= Six Cities Design Festival =

The Six Cities Design Festival is an international design festival that takes place simultaneously in Scotland's six cities: Aberdeen, Dundee, Edinburgh, Glasgow, Inverness, and Stirling. 2007 is the Festival's inaugural year; a main festival period of over 300 public exhibitions and events ran from 17 May — 3 June. Two ongoing Six Cities Design Festival initiatives, Design into Business and Learning, continue to offer conferences, workshops and classes nationwide. The Six Cities Design Festival is delivered by The Lighthouse (Glasgow): Scotland's National Architecture and Design Centre. The 2007 festival was backed by £3 million from The Scottish Government.

==Background==
The Festival was announced by Scotland's former First Minister Jack McConnell in February 2005, after the 2 December 2005 publication of Creativity in Business, a review commissioned by The Chancellor Gordon Brown. The review argued that businesses in the UK are not utilising the creative industries to their fullest potential, nor do they realise the profitable impact such utilization can have.

In an ongoing project entitled, The Value of Design Fact Finder, the UK Design Council has gathered supporting evidence that businesses that have invested in design over the past three years increase the likelihood of turnover growth.

Aligning with the findings of Creativity in Business and the UK Design Council, the Six Cities Design Festival's ongoing Design into Business and Learning programmes support Scottish designers and educate businesses on how to profitably engage with this sector.

The Festival was officially launched on 31 October 2006 at media event at Dance Base in Edinburgh.

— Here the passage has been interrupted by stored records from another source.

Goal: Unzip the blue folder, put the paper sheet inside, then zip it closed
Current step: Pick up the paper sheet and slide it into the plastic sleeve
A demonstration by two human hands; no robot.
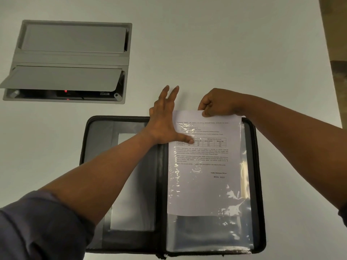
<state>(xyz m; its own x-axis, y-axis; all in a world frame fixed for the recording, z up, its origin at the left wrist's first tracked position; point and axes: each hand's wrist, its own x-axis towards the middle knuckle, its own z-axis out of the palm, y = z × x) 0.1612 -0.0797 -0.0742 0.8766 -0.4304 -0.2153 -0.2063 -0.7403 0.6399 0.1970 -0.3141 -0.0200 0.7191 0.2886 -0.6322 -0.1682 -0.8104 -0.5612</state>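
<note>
office: desk cable box

We count one folder, lying open on one white table, and one printed paper sheet on its right half, partly under clear plastic sleeves whose number we cannot tell, as they lie stacked. We record two hands, one left hand and one right hand, along with two bare forearms and one rolled sleeve fully in view at the lower left. We also note one recessed cable box set into the table, with two grey flaps and two small red lights inside it.
</note>
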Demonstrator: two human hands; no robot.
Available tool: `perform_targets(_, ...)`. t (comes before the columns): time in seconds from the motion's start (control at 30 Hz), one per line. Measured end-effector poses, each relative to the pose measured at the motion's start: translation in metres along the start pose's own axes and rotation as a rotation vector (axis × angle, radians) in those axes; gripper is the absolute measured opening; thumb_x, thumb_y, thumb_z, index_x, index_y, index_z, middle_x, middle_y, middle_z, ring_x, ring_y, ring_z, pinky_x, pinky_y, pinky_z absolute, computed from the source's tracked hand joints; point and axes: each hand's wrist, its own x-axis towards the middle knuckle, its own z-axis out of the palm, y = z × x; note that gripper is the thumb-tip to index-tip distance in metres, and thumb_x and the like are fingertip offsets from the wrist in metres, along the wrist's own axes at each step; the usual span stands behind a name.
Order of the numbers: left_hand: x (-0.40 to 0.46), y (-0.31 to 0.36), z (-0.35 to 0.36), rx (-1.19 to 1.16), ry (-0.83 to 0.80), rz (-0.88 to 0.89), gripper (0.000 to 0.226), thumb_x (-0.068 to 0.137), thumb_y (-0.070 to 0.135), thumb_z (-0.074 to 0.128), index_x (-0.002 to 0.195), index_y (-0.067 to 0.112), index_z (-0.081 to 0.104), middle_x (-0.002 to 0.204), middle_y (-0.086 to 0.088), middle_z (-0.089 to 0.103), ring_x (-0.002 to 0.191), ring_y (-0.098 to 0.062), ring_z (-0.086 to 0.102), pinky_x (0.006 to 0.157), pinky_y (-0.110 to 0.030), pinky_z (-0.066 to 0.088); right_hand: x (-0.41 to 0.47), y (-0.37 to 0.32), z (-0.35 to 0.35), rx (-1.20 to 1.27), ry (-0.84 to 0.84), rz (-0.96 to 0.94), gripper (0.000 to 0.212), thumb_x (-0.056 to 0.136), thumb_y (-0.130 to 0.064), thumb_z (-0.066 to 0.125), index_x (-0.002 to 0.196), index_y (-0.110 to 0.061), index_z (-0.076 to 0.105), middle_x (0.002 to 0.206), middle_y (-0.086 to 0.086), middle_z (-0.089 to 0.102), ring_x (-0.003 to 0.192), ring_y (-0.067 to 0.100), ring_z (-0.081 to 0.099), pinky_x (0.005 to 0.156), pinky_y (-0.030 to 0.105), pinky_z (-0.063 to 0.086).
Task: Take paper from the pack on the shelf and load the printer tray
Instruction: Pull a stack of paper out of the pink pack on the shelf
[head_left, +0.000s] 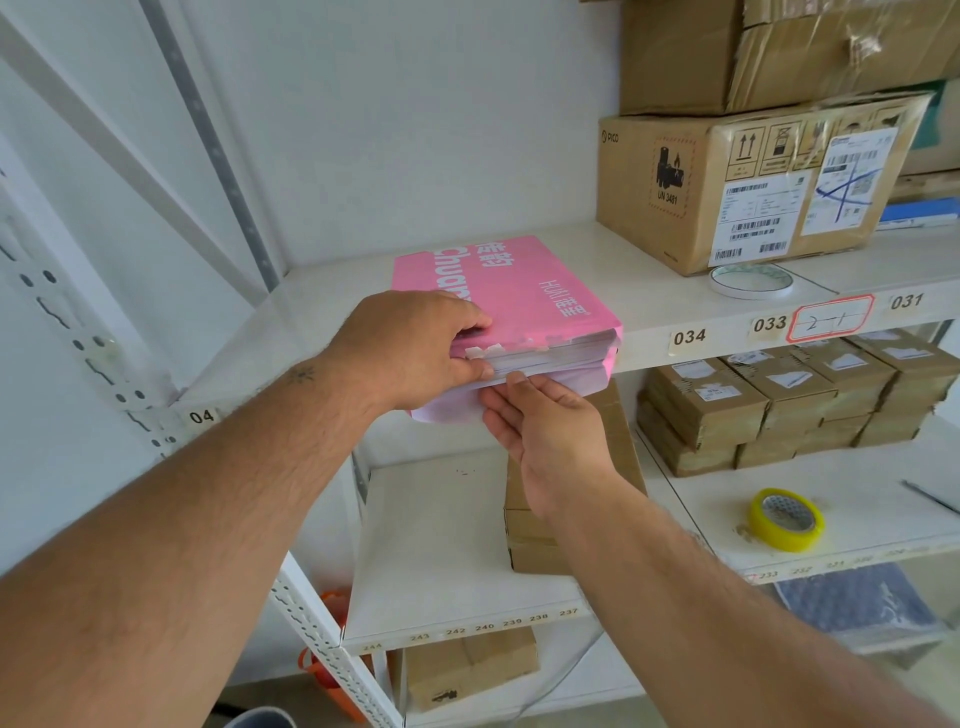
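A pink pack of paper (524, 291) lies on the white shelf (675, 306), its opened end sticking out over the front edge. White sheets (550, 351) show in the torn end. My left hand (415, 348) grips the pack's near corner, fingers on top and thumb against the sheet edges. My right hand (545, 431) is under the open end, palm up, fingertips touching the lowest sheets and the hanging wrapper flap (582, 379). No printer is in view.
Cardboard boxes (727, 192) are stacked at the right on the same shelf, with a white tape roll (753, 280) in front. On the shelf below lie small brown boxes (779, 400), a yellow tape roll (787, 519) and a stack of cartons (540, 535).
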Motion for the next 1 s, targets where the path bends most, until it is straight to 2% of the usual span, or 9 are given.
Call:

==The Design into Business programme==
The Six Cities Design Festival's Design into Business programme serves two primary functions: to educate Scottish businesses about utilising design to improve performance, productivity, and international competitiveness; and to provide professional development to the design community.

The elements that make up the Design into Business programme are case studies, practical master classes, access to online resources, and presentations by keynote international business leaders.

==The Learning programme==
The Six Cities Design Festival's Learning programme provides professional development for the design community as well as educational programmes about design for the general public.

The elements that make up the Learning programme are practical workshops, master classes, seminars, and public events, including lectures and family programmes.

In 2006, The Learning programme of the Six Cities Design Festival joined Highlands & Islands Enterprise as partners of the National Endowment for Science, Technology and the Arts (NESTA) led project, Starter for 6 . The three-year project (2007—2009) will provide business support, mentoring and the opportunity to apply for a start-up grant of up to £10,000 to new Scottish entrepreneurs working in the science, technology or creative industries.

==Public Programmes==
The Six Cities Design Festival's first main period of public programmes occurred during the main festival period, 17 May—3 June 2007. Over 300 free design-focused exhibitions, talks, tours and events took place across all six cities. Designers such as Peter Saville, Wayne Hemingway, Stefan Sagmeister and Zandra Rhodes participated in talks. Exhibitions from organizations such as the Vitra Design Museum and Norsk Form were on view.

The Scottish Show 07 at The Lighthouse (Glasgow), was a key Festival exhibition, featuring 34 top Scottish designers. Following the international success of the original Scottish Show (2004-5), which promoted Scottish designers in Milan, London and Glasgow, Scottish Show 07 aimed to provide an international platform for Scottish talent.